Copy each line below exactly.

=======

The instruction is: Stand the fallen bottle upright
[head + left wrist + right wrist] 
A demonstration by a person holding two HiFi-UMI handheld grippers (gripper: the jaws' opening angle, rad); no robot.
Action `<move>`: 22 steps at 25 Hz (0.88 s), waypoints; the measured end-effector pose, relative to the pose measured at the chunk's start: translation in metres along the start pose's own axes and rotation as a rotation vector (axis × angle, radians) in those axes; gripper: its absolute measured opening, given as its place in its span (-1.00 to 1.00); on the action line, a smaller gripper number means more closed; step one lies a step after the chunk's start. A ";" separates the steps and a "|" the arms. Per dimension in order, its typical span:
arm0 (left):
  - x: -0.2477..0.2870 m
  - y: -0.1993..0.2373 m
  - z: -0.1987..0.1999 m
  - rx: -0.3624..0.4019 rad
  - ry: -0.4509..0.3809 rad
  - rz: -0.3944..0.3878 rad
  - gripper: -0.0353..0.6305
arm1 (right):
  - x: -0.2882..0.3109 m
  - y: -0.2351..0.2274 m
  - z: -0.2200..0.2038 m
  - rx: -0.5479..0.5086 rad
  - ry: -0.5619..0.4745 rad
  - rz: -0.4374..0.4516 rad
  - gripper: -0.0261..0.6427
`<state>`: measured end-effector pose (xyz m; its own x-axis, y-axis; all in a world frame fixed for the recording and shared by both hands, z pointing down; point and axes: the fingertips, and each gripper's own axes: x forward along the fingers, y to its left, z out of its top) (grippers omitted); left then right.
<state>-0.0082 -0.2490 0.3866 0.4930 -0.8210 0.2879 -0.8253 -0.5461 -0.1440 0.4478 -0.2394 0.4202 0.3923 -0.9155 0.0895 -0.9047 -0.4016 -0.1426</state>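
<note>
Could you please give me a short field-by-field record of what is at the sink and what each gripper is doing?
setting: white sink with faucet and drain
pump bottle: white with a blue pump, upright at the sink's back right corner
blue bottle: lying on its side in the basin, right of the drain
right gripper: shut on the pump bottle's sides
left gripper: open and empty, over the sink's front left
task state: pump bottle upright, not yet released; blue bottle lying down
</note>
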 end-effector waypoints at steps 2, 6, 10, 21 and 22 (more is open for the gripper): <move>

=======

_Task output_
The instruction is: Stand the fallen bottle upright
[head + left wrist + right wrist] 
A demonstration by a person holding two HiFi-UMI handheld grippers (gripper: the jaws' opening angle, rad); no robot.
Action `<move>`: 22 steps at 25 Hz (0.88 s), waypoints; the measured end-effector pose, relative to the pose measured at the chunk's start: translation in metres along the start pose's own axes and rotation as a rotation vector (axis × angle, radians) in those axes; gripper: its absolute measured opening, given as its place in its span (-1.00 to 1.00); on the action line, a smaller gripper number means more closed; step one lies a step after the chunk's start. A ";" separates the steps and a "|" the arms. Per dimension in order, its typical span:
arm0 (left):
  - x: -0.2477..0.2870 m
  - y: -0.1993..0.2373 m
  - z: -0.1987..0.1999 m
  - rx: -0.3624..0.4019 rad
  - ry: -0.4509..0.3809 rad
  - rz: -0.3944..0.3878 rad
  - gripper: -0.0353..0.6305
arm1 (right):
  - x: -0.2882..0.3109 m
  - y: -0.2351..0.2274 m
  - z: -0.2200..0.2038 m
  - rx: -0.5479..0.5086 rad
  - ry: -0.5619..0.4745 rad
  - rz: -0.4374..0.4516 rad
  - gripper: -0.0261..0.6427
`<state>`: measured end-effector pose (xyz m; its own x-axis, y-axis; all in a world frame fixed for the recording and shared by both hands, z pointing down; point and axes: the fingertips, and each gripper's own axes: x forward along the fingers, y to its left, z out of its top) (grippers omitted); left then right.
<state>-0.0082 -0.2490 0.3866 0.4930 -0.8210 0.2879 -0.8253 -0.5461 -0.1440 0.4478 -0.2394 0.4202 0.3923 -0.9155 0.0895 -0.9047 -0.4016 -0.1426</state>
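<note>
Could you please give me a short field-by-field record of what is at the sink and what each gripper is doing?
setting: white sink with faucet and drain
pump bottle: white with a blue pump, upright at the sink's back right corner
blue bottle: lying on its side in the basin, right of the drain
right gripper: shut on the pump bottle's sides
left gripper: open and empty, over the sink's front left
task state: pump bottle upright, not yet released; blue bottle lying down
</note>
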 end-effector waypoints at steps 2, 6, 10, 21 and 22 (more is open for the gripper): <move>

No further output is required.